I’m finally getting my coffee fix and my internet fix after having arrived at my new place on Saturday afternoon. Starbucks failed when they closed at 8pm. Then en route to Borders I get there just as their cafe is shutting down at 9. The place I’m in, Winning Cafe, isn’t even usually open past 5 during the summer, but since there’s live music they’re open. Right now I hear drums, a keyboard, a guitar, a trumpet, a bassoon, and chanting. Perhaps I should put the word music in quotation marks. It’s more like atmospheric rock jazz instrumental native alien fusion. Must be from Roswell.
Seeing as how Comcast still sucks quite hard, they won’t even be around to think about looking at whether or not I can even GET cable at my place until the end of this week. I’ll likely be incommunicado for at least two weeks. Almost everything is still in plastic totes stacked in my living room. I bought a bed/endtable/dresser set, which should arrive tomorrow so that I don’t have to sleep on the mattresses on the floor. But I have no other furniture. No couch, no table, no chairs. No computer desk. No real office at work. No clue what I’m doing yet. But at least I have found a good cup of coffee.
These were all taken last Friday, which was the last day of the butterfly exhibit at the local botanical gardens.
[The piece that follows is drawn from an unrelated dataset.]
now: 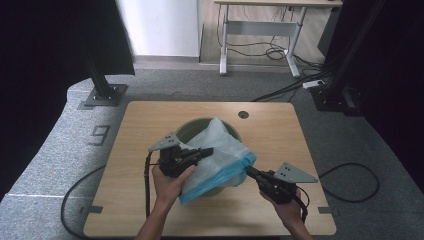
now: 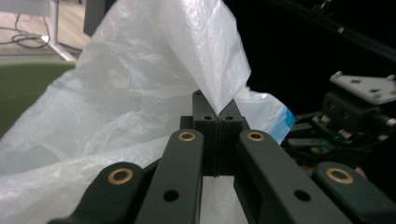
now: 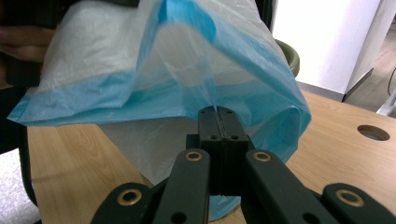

If you can identify any of these species, please do so. Unfortunately, there are about 175,000 known species of butterflies and moths, so if you have a field guide you might be looking for a while.
Someone had set their blue jacket down, and this guy landed on it. Because the upper part of its wings are bright blue, these butterflies are attracted to bright blue objects (it’s a mating adaptation). I first thought this was a Ulysses, but the underside wing markings don’t match. Update: This is a Morpho peleides. Thanks Heather!
Quite a few of the butterflies had tattered wings, showing just how fragile they really are. I was told this is a Postman butterfly, named because in the wild it travels the same route between flowers every day.